When stopped in traffic, please refrain from cleaning out your ashtray and dumping the contents on the road.
Leave wherever you go cleaner than when you got there. Pick up your trash and any other trash in the vicinity.
I keep my little ankle biter locked in my backyard or house for a reason. I put a beware of dog sign up for a reason. This dog may bite you if provoked. Kids - stop coming into my back yard, leaving the gate open, and complaining when my dog chases you half way home snipping and snarling at your ankles.
If you call my house and I do not answer, either leave a message on the machine or hang up. Do NOT continue to call, let it ring 7 times, hang up and repeat endlessly. I’m either not home, or don’t want to answer the phone! This goes for all of the hormone raging preteen boys who think my 11 year old daughter is hot. She’s 11 fercryingoutloud!!
Another highway one…on top of the green sign is a smaller green sign indicating the exit. Whatever side of the big sign the exit sign is flush with is the side of the road the exit is on. For instance, if the exit sign is flush left, then move your butt over to the left-most lane. Don’t try to merge over three lanes of traffic at the last minute.

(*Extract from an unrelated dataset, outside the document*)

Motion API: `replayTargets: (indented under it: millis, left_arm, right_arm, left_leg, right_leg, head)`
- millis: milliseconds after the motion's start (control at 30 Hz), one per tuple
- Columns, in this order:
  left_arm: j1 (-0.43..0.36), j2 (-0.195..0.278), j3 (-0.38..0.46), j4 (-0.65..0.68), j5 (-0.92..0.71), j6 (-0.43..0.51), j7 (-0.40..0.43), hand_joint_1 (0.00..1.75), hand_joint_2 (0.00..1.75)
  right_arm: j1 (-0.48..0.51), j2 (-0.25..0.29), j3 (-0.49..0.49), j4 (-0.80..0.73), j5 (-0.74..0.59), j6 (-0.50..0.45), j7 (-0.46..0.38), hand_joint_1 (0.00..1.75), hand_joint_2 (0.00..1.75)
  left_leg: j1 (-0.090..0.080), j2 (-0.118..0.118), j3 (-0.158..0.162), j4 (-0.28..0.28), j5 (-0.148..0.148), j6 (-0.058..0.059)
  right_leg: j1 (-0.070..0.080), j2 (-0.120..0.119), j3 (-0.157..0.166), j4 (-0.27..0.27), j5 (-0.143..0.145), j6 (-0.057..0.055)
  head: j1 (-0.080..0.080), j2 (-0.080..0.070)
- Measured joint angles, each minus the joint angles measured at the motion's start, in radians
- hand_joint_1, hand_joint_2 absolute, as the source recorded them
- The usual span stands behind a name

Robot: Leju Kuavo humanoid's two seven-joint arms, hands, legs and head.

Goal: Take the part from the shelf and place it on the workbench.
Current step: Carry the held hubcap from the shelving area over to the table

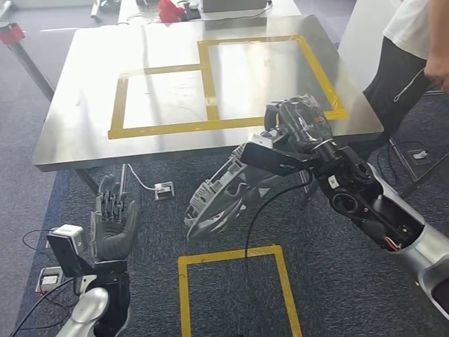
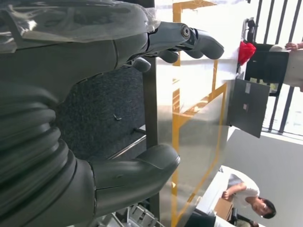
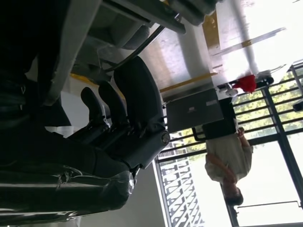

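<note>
right hand [image 1: 297,130] gripping part [image 1: 222,196] | left hand [image 1: 111,225] hanging, fingers wide | risk: part dangling below bench [image 1: 74,126] edge, possibly snagging it

1. The left hand [image 1: 112,223] is dark grey, with ribbed fingers [image 1: 109,203] and a thick smooth thumb.
2. Just behind it sits a black wrist camera plate on a silver arm.
3. The right hand [image 1: 297,121] is black and glossy.
4. Behind it, the forearm is black with round screws, a white label and a thin black cable, then silver.
</note>
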Motion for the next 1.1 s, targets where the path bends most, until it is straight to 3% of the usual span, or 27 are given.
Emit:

Everyone should know how to balance their checkbook.
When a school bus has stopped and the little flashing stop light is sticking out, STOP DRIVING if you are not on a divided highway.

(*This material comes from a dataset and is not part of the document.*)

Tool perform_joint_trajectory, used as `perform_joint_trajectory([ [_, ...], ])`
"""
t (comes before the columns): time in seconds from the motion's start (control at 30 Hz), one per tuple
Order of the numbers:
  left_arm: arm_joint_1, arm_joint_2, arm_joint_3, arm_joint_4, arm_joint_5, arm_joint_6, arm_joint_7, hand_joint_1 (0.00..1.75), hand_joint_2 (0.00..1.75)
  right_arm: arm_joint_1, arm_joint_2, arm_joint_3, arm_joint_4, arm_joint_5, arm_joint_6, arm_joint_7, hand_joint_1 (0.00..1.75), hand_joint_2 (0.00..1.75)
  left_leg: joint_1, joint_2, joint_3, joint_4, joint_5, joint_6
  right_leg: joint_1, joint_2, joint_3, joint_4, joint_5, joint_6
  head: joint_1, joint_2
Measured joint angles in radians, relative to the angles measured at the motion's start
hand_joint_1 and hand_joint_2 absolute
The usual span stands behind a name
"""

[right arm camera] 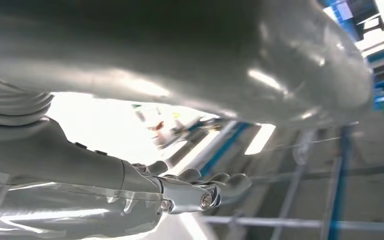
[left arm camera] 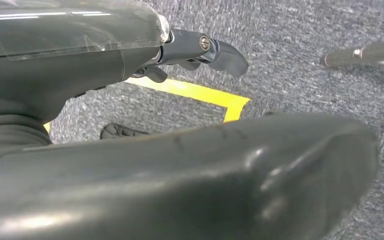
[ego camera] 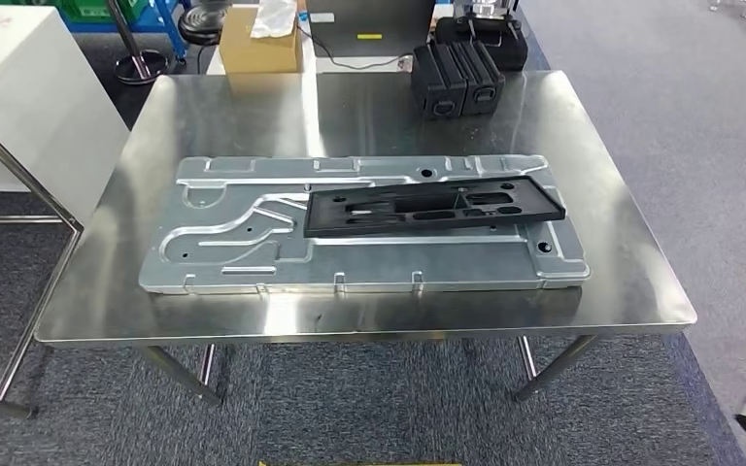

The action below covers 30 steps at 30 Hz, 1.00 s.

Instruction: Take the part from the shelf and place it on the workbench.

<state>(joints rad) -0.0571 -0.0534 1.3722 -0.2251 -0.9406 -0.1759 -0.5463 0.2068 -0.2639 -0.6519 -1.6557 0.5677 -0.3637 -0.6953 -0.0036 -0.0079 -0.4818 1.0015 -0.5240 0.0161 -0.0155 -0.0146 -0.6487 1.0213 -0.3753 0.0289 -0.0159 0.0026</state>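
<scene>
A flat black part (ego camera: 432,206) with several cut-outs lies tilted across the right half of a large stamped silver panel (ego camera: 253,243) on the steel workbench (ego camera: 253,107). My left hand (left arm camera: 195,55) hangs over grey carpet, fingers stretched out and apart from the thick thumb, with nothing in it. In the right wrist view, my right hand (right arm camera: 195,192) also has its fingers out and holds nothing, with bright lights and blue racking blurred behind it.
A black case (ego camera: 457,76) stands at the workbench's far edge, with a cardboard box (ego camera: 257,44) behind it to the left. A white cabinet (ego camera: 29,107) stands left of the bench. Yellow floor tape (left arm camera: 195,92) marks the carpet below my left hand.
</scene>
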Motion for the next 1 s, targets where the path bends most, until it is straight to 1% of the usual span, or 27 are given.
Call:
perform_joint_trajectory([
  [0.03, 0.0, -0.001, 0.001, 0.0, -0.001, 0.0, 0.0, 0.0, 0.0, 0.01, 0.009, -0.024, 0.001, 0.006, 0.005, 0.0, 0.0, 0.0, 0.0, 0.003, -0.006, -0.003, 0.01, 0.008, -0.003, 0.002, -0.004, 0.003, -0.007, 0.006, 0.0, 0.0],
  [0.07, -0.001, -0.002, 0.001, 0.0, -0.002, 0.0, 0.0, 0.0, 0.0, 0.016, 0.017, -0.047, 0.004, 0.017, 0.013, 0.0, 0.0, 0.0, 0.001, 0.006, -0.014, -0.006, 0.022, 0.015, -0.005, 0.005, -0.014, 0.02, -0.031, 0.011, 0.001, 0.0],
  [0.1, -0.002, -0.004, 0.001, 0.0, -0.002, -0.002, 0.001, 0.0, 0.0, 0.017, 0.028, -0.073, 0.011, 0.037, 0.029, 0.0, 0.0, 0.0, 0.003, 0.01, -0.025, -0.008, 0.033, 0.021, -0.006, 0.007, -0.03, 0.059, -0.074, 0.015, 0.001, 0.0],
  [0.17, -0.002, -0.006, 0.002, 0.0, -0.004, -0.004, 0.001, 0.0, 0.0, 0.014, 0.063, -0.142, 0.046, 0.098, 0.072, 0.0, 0.0, 0.0, 0.002, 0.014, -0.05, -0.007, 0.052, 0.027, -0.007, 0.009, -0.069, 0.188, -0.173, 0.022, 0.002, 0.0],
  [0.2, -0.001, -0.008, 0.002, 0.0, -0.004, -0.004, 0.002, 0.0, 0.0, 0.013, 0.082, -0.182, 0.076, 0.131, 0.088, 0.0, 0.0, 0.0, 0.001, 0.014, -0.062, -0.006, 0.061, 0.028, -0.007, 0.009, -0.08, 0.247, -0.202, 0.024, 0.002, 0.0],
  [0.23, 0.001, -0.011, 0.003, 0.0, -0.004, -0.004, 0.002, 0.0, 0.0, 0.011, 0.1, -0.22, 0.116, 0.158, 0.093, 0.0, 0.0, 0.0, -0.001, 0.013, -0.074, -0.005, 0.07, 0.028, -0.007, 0.009, -0.076, 0.279, -0.207, 0.025, 0.002, 0.0],
  [0.27, 0.003, -0.015, 0.004, 0.0, -0.004, -0.002, 0.002, 0.0, 0.0, 0.007, 0.112, -0.255, 0.163, 0.179, 0.086, 0.001, 0.0, 0.0, -0.002, 0.012, -0.085, -0.004, 0.078, 0.027, -0.007, 0.01, -0.052, 0.273, -0.192, 0.023, 0.002, 0.0],
  [0.3, 0.006, -0.018, 0.006, 0.0, -0.003, 0.0, 0.003, 0.0, 0.0, 0.0, 0.12, -0.283, 0.218, 0.197, 0.071, 0.001, 0.0, 0.0, -0.004, 0.012, -0.095, -0.003, 0.086, 0.025, -0.006, 0.01, -0.007, 0.227, -0.168, 0.019, 0.001, 0.0],
  [0.33, 0.007, -0.023, 0.007, 0.0, -0.002, 0.003, 0.003, 0.0, 0.0, -0.012, 0.125, -0.31, 0.282, 0.217, 0.051, 0.001, 0.0, 0.0, -0.006, 0.012, -0.103, -0.002, 0.093, 0.022, -0.004, 0.01, 0.053, 0.152, -0.149, 0.013, 0.001, 0.0],
  [0.37, 0.008, -0.028, 0.009, 0.0, -0.001, 0.006, 0.003, 0.0, 0.0, -0.03, 0.128, -0.335, 0.355, 0.241, 0.026, 0.002, 0.0, 0.0, -0.007, 0.013, -0.109, -0.001, 0.099, 0.018, 0.0, 0.01, 0.11, 0.07, -0.142, 0.005, 0.001, 0.0],
  [0.4, 0.007, -0.033, 0.011, 0.0, 0.0, 0.01, 0.004, 0.0, 0.0, -0.049, 0.131, -0.361, 0.435, 0.269, 0.001, 0.005, 0.0, 0.0, -0.008, 0.014, -0.112, -0.001, 0.105, 0.014, 0.005, 0.01, 0.152, 0.009, -0.14, -0.002, 0.0, 0.0],
  [0.43, 0.006, -0.038, 0.013, 0.0, 0.0, 0.014, 0.004, 0.0, 0.0, -0.068, 0.135, -0.39, 0.52, 0.301, -0.024, 0.011, 0.0, 0.0, -0.007, 0.015, -0.113, -0.002, 0.112, 0.008, 0.009, 0.01, 0.175, -0.03, -0.144, -0.009, 0.002, 0.0],
  [0.5, 0.004, -0.044, 0.017, 0.0, 0.001, 0.02, 0.005, 0.0, 0.0, -0.098, 0.144, -0.441, 0.685, 0.368, -0.059, 0.044, 0.0, 0.0, -0.006, 0.015, -0.114, -0.004, 0.124, -0.004, 0.012, 0.01, 0.174, -0.043, -0.134, -0.021, 0.004, 0.0],
  [0.53, 0.004, -0.046, 0.02, 0.0, 0.0, 0.021, 0.006, 0.0, 0.0, -0.11, 0.151, -0.458, 0.755, 0.398, -0.07, 0.068, 0.0, 0.0, -0.005, 0.014, -0.118, 0.0, 0.12, -0.011, 0.01, 0.009, 0.168, -0.047, -0.126, -0.028, 0.006, 0.0],
  [0.57, 0.005, -0.047, 0.022, 0.0, 0.0, 0.021, 0.006, 0.0, 0.0, -0.121, 0.157, -0.467, 0.818, 0.427, -0.074, 0.098, 0.0, 0.0, -0.005, 0.013, -0.126, 0.016, 0.097, -0.017, 0.008, 0.008, 0.159, -0.05, -0.115, -0.036, 0.005, 0.0],
  [0.6, 0.006, -0.047, 0.023, 0.0, 0.0, 0.022, 0.007, 0.0, 0.0, -0.131, 0.164, -0.473, 0.872, 0.455, -0.076, 0.13, 0.0, 0.0, -0.004, 0.012, -0.138, 0.048, 0.059, -0.023, 0.005, 0.008, 0.148, -0.052, -0.104, -0.043, 0.004, 0.0],
  [0.67, 0.005, -0.048, 0.024, 0.0, -0.002, 0.024, 0.007, 0.0, 0.0, -0.148, 0.176, -0.478, 0.983, 0.518, -0.07, 0.214, 0.0, 0.0, -0.001, 0.011, -0.168, 0.161, -0.043, -0.032, 0.005, 0.007, 0.121, -0.051, -0.083, -0.051, 0.002, 0.0],
  [0.7, 0.004, -0.049, 0.024, 0.0, -0.003, 0.024, 0.007, 0.0, 0.0, -0.156, 0.18, -0.479, 1.037, 0.551, -0.061, 0.263, 0.0, 0.0, -0.001, 0.011, -0.179, 0.221, -0.077, -0.035, 0.006, 0.007, 0.106, -0.049, -0.073, -0.051, 0.002, 0.0],
  [0.73, 0.003, -0.049, 0.024, 0.0, -0.004, 0.024, 0.006, 0.0, 0.0, -0.164, 0.187, -0.479, 1.092, 0.585, -0.046, 0.315, 0.0, 0.0, 0.0, 0.011, -0.179, 0.264, -0.086, -0.036, 0.007, 0.007, 0.089, -0.046, -0.061, -0.051, 0.002, 0.0],
  [0.77, 0.003, -0.049, 0.024, 0.0, -0.006, 0.025, 0.006, 0.0, 0.0, -0.172, 0.195, -0.479, 1.14, 0.612, -0.028, 0.362, 0.0, 0.0, 0.0, 0.011, -0.164, 0.276, -0.07, -0.037, 0.008, 0.007, 0.071, -0.041, -0.051, -0.05, 0.002, 0.0],
  [0.8, 0.003, -0.049, 0.024, 0.0, -0.009, 0.025, 0.006, 0.0, 0.0, -0.179, 0.202, -0.479, 1.183, 0.632, -0.007, 0.405, 0.0, 0.0, 0.0, 0.011, -0.135, 0.256, -0.04, -0.035, 0.009, 0.007, 0.054, -0.036, -0.041, -0.049, 0.002, 0.0],
  [0.83, 0.002, -0.049, 0.024, 0.0, -0.013, 0.026, 0.006, 0.0, 0.0, -0.185, 0.211, -0.479, 1.221, 0.648, 0.021, 0.448, 0.0, 0.0, -0.001, 0.011, -0.085, 0.199, -0.011, -0.03, 0.01, 0.007, 0.037, -0.03, -0.032, -0.047, 0.002, 0.0],
  [0.87, 0.0, -0.049, 0.024, 0.0, -0.019, 0.027, 0.008, 0.0, 0.0, -0.192, 0.219, -0.479, 1.252, 0.662, 0.054, 0.49, 0.0, 0.0, -0.003, 0.011, -0.025, 0.119, -0.003, -0.024, 0.012, 0.007, 0.023, -0.023, -0.024, -0.045, 0.002, 0.0],
  [0.9, -0.002, -0.048, 0.024, 0.0, -0.027, 0.027, 0.01, 0.0, 0.0, -0.197, 0.227, -0.478, 1.281, 0.68, 0.093, 0.537, 0.0, 0.0, -0.005, 0.012, 0.025, 0.046, -0.006, -0.019, 0.013, 0.006, 0.015, -0.019, -0.015, -0.041, 0.002, 0.0],
  [0.93, -0.004, -0.048, 0.023, 0.0, -0.036, 0.026, 0.013, 0.0, 0.0, -0.202, 0.235, -0.476, 1.305, 0.698, 0.133, 0.581, 0.0, 0.0, -0.007, 0.012, 0.06, -0.012, -0.014, -0.013, 0.014, 0.005, 0.01, -0.018, -0.006, -0.037, 0.003, 0.0],
  [0.97, -0.006, -0.048, 0.021, 0.0, -0.045, 0.024, 0.018, 0.0, 0.0, -0.206, 0.243, -0.474, 1.324, 0.713, 0.172, 0.618, 0.0, 0.0, -0.009, 0.012, 0.074, -0.043, -0.022, -0.008, 0.013, 0.004, 0.01, -0.019, 0.003, -0.031, 0.001, 0.0],
  [1.0, -0.005, -0.048, 0.019, 0.0, -0.054, 0.022, 0.021, 0.0, 0.0, -0.209, 0.25, -0.472, 1.341, 0.723, 0.205, 0.646, 0.0, 0.0, -0.009, 0.012, 0.069, -0.048, -0.015, -0.003, 0.013, 0.003, 0.01, -0.023, 0.014, -0.025, 0.0, 0.0],
])
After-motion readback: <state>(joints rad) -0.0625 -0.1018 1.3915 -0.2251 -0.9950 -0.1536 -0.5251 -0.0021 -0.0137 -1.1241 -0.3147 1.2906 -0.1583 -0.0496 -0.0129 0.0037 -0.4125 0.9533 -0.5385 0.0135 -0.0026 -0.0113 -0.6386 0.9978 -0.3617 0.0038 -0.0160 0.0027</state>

When purchasing something, keep the receipt for a few days. You may need to return it.
Mapquest is my friend. I know have the directions to get to San Jose in my possesion.

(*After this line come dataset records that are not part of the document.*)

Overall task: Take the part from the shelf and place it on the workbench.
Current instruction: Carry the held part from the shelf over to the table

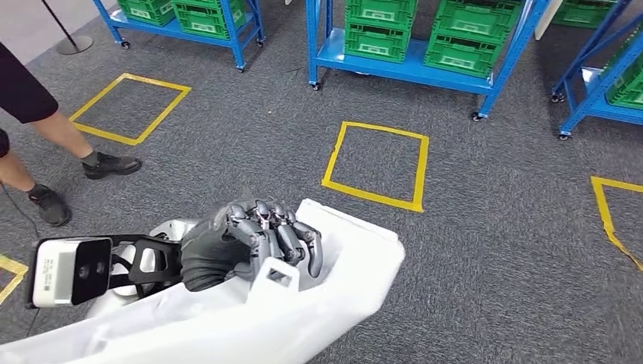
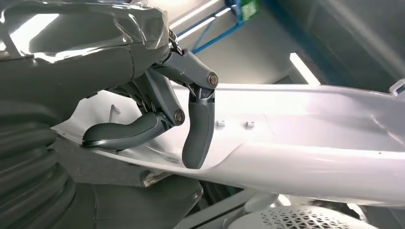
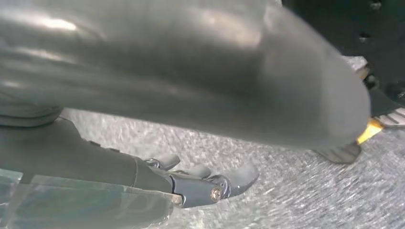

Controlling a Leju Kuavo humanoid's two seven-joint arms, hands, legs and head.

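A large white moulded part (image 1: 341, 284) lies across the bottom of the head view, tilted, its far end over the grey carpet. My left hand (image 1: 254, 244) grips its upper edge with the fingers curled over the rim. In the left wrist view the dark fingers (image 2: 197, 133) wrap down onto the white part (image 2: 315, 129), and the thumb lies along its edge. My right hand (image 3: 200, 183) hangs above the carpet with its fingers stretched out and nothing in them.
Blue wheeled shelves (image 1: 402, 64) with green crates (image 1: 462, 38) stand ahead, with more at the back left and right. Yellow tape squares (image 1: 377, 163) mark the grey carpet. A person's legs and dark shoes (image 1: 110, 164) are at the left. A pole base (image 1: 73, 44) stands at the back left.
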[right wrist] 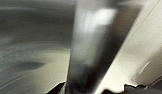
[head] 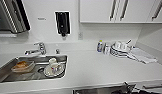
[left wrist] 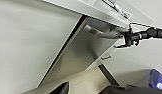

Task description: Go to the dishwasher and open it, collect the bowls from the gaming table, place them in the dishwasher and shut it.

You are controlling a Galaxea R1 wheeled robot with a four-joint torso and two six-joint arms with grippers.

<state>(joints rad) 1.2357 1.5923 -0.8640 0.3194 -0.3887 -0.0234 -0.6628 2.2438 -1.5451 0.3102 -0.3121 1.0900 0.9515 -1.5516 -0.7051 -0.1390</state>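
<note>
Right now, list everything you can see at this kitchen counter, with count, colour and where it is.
Counter: one, white, running across the head view.
Sink: one, steel, set in the counter on the left.
Tap: one, chrome, behind the sink.
Container: one, clear with brownish contents, in the sink's left part.
Plate with a cup on it: white, in the sink's right part.
Dispenser: one, black, on the wall above the counter.
Bottle: one, white with blue, at the back of the counter.
Stacked dishes: white, count unclear, back right.
Cloth: one, white, right of the dishes.
Upper cupboards: white, bar handles, top right.
Dishwasher: steel front, below the counter edge.
Right gripper: dark, at the dishwasher handle.
</note>
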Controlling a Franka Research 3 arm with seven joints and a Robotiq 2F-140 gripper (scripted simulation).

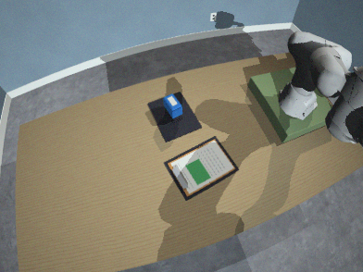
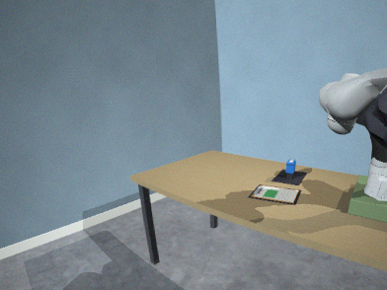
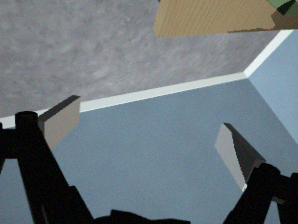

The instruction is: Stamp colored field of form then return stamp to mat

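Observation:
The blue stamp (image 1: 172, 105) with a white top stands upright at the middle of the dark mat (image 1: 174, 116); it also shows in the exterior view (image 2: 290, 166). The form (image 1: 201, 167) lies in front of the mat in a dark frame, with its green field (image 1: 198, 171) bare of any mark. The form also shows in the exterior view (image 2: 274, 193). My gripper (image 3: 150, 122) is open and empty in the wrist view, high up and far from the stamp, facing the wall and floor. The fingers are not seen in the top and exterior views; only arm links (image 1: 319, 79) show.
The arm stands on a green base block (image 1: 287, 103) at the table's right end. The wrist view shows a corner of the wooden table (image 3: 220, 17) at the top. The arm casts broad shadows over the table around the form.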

In addition to being able to change a tire, everyone should know how to check fluids ( oil, tranny fluid, wiper fluid and brake fluid ) and be able to pump his/her own gas.
Addendums:
1a. Do not empty your car ashtray in parking lots.
1b. Do not open your car door and empty a cup of any type of liquid. Do you really have to dump it out right now?
1c. Do not roll your window down and spit gum out.
1d. Do not roll your window down and spit.
My list:
How to drive a stick shift.
Basic first aid.
How to wash clothes correctly (separating whites and colors, etc.).
How to cook a simple meal for at least four people (more than spaghetti and jarred sauce).
How to entertain a small child for a couple of hours (beyond popping in a video).
Basic car care (how to check the oil, tire pressure, where the spare is, etc.)
Along these same lines: if I say something like “pardon” or “excuse me,” it means I didn’t hear you! I can’t tell you how many times I’ve had a conversation like this:
Them: MumblemumblemumbleMUMBLEmumblemumble.
Me: I’m sorry, what?
Them: The trees!
Why, oh why, do you pick a few random words out of your entire sentence and assume those were the ones I didn’t hear?? I still have no idea what you’re talking about! ARRGH!!! Maybe I’m just cursed because it seems to be more difficult for me than for most people to distinguish speech from heavy background noise, but this happens to me a lot.
trublmakr, you misspelled a couple words in your post. I’ve fixed them.
I’m sorry, but everywhere I’ve done laundry (at home, at college, in laundrettes, etc) the rule is you clean out the lint screen after your laundry is done. The lint is from your laundry - why would it be anyone else’s responsibility to clean up after you? Besides, in many dryers the lint screen is between your laundry and the door, so if you don’t clean it out right away you end up dragging your clothes through it.
A laundry addendum: If you spill something on the washers or dryers, for the love of Og CLEAN IT UP! Don’t just shrug your shoulders and leave it - it’s either going to dry and make a big mess or the next person to do laundry is going to end up getting it all over themselves and/or their laundry.